* YOUR INSTRUCTIONS
In exact form, please repeat the records from their opening line down to the line with "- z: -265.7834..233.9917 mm", including that line.

(Items listed in a dataset)

· · · ·

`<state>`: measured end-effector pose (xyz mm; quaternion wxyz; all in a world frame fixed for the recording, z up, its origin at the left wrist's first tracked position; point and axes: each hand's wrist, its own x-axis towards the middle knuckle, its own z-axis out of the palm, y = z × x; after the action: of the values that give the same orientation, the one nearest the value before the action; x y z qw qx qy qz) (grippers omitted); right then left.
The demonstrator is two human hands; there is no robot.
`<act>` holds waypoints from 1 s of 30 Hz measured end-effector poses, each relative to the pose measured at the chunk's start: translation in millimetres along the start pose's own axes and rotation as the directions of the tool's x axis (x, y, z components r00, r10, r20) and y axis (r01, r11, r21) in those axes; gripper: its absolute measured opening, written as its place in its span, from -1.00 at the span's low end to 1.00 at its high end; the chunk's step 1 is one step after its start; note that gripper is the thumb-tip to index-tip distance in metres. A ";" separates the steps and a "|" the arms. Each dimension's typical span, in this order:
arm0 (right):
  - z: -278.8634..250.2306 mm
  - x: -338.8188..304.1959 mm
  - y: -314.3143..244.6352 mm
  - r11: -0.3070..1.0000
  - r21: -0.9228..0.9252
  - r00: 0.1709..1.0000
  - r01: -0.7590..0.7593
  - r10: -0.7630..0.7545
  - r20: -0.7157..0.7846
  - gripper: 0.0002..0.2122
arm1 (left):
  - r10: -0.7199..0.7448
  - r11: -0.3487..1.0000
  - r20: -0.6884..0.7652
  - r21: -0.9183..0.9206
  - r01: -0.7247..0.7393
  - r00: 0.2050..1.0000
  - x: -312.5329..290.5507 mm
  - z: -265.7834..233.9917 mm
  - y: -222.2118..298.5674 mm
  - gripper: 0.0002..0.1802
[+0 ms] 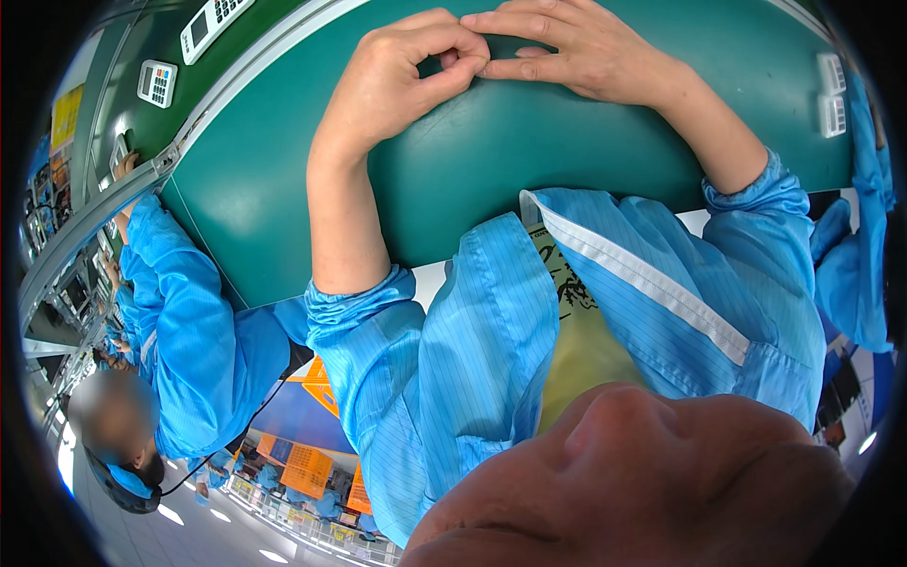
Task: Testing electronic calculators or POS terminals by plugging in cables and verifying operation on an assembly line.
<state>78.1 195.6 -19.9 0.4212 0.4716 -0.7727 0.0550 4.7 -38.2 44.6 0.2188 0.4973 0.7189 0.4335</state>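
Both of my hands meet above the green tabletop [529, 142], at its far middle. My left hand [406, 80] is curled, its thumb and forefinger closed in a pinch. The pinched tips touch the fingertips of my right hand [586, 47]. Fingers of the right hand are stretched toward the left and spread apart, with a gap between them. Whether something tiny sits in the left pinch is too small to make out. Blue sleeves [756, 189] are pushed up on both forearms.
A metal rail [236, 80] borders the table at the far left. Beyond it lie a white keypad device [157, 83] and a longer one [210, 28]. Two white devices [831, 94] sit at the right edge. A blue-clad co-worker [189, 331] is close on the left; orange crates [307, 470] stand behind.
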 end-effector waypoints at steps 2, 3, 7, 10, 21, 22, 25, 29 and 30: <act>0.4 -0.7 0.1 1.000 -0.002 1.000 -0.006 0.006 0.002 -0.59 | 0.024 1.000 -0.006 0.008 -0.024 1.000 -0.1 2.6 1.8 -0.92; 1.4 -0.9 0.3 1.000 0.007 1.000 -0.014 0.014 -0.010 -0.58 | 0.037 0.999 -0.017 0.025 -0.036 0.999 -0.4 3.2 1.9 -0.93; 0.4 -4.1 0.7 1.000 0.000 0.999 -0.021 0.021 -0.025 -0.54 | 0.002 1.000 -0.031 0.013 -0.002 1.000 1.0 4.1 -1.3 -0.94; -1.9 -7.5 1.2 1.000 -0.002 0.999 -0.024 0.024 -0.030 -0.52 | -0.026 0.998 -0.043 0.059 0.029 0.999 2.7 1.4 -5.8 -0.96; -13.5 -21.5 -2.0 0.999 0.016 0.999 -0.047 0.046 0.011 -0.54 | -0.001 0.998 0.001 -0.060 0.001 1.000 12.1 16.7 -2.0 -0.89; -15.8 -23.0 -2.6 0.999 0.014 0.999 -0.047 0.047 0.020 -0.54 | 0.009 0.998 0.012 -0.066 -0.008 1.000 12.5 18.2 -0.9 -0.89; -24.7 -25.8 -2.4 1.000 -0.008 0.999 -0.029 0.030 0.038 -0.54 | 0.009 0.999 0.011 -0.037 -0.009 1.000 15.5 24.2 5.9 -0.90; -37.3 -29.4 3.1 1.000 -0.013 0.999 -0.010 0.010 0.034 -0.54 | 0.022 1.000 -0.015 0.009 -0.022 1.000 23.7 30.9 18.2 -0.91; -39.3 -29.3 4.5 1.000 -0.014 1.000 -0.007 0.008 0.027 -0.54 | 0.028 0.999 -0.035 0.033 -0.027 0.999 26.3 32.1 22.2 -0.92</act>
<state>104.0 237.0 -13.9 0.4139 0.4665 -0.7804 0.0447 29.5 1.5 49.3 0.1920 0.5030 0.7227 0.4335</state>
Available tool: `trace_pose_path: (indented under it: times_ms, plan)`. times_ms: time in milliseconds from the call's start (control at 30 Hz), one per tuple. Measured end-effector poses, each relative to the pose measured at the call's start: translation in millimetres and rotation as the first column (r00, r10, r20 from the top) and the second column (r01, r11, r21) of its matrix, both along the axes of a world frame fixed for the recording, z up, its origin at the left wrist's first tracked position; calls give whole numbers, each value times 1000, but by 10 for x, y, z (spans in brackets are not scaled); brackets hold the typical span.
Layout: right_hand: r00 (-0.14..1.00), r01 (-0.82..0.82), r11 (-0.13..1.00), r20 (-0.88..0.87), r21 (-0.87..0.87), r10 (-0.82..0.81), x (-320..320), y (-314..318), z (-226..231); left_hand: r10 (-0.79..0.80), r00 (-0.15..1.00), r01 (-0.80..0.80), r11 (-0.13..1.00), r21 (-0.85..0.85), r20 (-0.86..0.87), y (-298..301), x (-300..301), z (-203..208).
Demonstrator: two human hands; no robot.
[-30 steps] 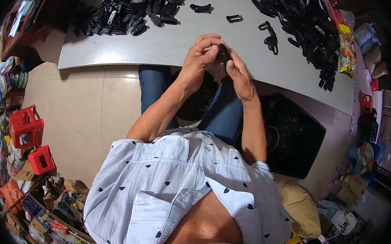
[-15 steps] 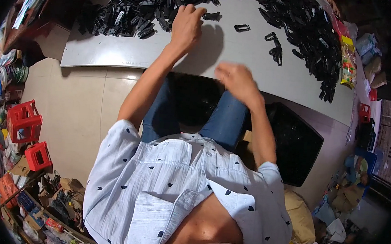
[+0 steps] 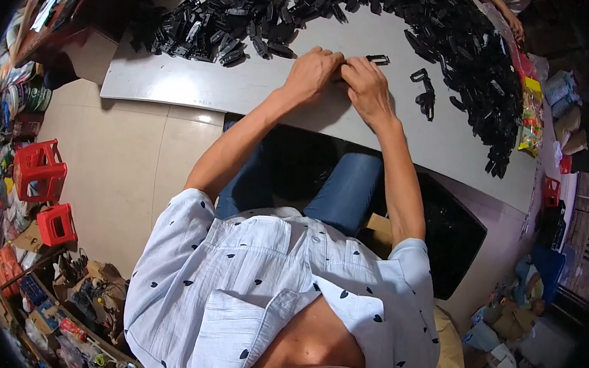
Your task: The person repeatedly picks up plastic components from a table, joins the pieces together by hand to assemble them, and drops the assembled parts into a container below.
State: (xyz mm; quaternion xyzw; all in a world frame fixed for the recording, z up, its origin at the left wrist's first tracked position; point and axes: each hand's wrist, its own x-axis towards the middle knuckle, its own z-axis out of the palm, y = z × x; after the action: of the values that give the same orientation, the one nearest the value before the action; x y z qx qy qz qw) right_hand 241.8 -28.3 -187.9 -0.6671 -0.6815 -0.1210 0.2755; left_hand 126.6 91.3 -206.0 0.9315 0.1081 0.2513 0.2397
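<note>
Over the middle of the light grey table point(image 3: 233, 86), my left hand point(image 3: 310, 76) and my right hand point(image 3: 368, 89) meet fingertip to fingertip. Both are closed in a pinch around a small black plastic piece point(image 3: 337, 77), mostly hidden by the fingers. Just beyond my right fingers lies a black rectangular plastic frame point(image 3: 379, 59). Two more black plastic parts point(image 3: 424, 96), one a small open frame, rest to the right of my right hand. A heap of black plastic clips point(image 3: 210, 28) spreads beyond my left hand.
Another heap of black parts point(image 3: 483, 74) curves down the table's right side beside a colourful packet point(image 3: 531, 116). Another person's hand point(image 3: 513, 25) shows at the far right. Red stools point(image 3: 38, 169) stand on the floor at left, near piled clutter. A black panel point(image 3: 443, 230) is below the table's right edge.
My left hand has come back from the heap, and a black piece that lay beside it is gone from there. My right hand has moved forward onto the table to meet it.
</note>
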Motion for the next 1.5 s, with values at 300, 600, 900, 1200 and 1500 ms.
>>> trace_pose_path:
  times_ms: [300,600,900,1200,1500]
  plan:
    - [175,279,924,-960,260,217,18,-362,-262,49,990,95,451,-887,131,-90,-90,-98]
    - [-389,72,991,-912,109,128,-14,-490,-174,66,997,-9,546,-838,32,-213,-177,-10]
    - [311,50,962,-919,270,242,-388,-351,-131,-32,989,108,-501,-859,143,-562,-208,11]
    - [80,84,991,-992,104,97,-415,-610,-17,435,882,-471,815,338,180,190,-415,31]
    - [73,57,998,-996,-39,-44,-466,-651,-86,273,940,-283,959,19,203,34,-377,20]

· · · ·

* ANSWER BOX
`<state>`: measured end-effector pose (xyz mm; quaternion wxyz; all in a world frame fixed for the recording, z up, its origin at the left wrist's first tracked position; point and axes: each hand's wrist, its own x-axis towards the middle knuckle, its own z-axis out of the palm, y = z × x; after the action: of the values that give the same orientation, the one nearest the value before the action; x y z qw qx qy qz) (grippers omitted); right then left.
The demonstrator is two human hands; there is no robot.
`<act>` holds waypoints from 1 s of 30 Hz measured end-effector poses, each relative to the pose measured at the chunk's start: translation in millimetres along the start pose's own axes and rotation as the directions of the tool's x axis (x, y, z components r00, r10, r20) and y axis (r01, r11, r21) in those axes; gripper: its absolute measured opening, written as its place in its span, from -1.00 at the span's low end to 1.00 at its high end; the chunk's step 1 is one step after its start; note that gripper is the thumb-tip to index-tip distance in metres. A ";" separates the steps and a "|" the arms. Each dimension's typical span, in this order:
arm0 (right):
  - z: -278.8634..250.2306 mm
  - x: -338.8188..304.1959 mm
  - y: -314.3143..244.6352 mm
  - r11: -0.3070..1.0000
  - r21: -0.9228..0.9252
  - r00: 0.1709..1.0000
  - r01: -0.7590..0.7593
  - r10: -0.7630..0.7545
  - r20: -0.7157..0.7846
  - gripper: 0.0002..0.2122
arm1 (left):
  - r10: -0.7199..0.7448
  - r11: -0.3487..1.0000
  - r20: -0.6884..0.7652
  - r21: -0.9183..0.9206
  - r01: -0.7247..0.7393
  - r00: 0.2050..1.0000
  - x: -312.5329..290.5507 mm
  - z: -265.7834..233.9917 mm

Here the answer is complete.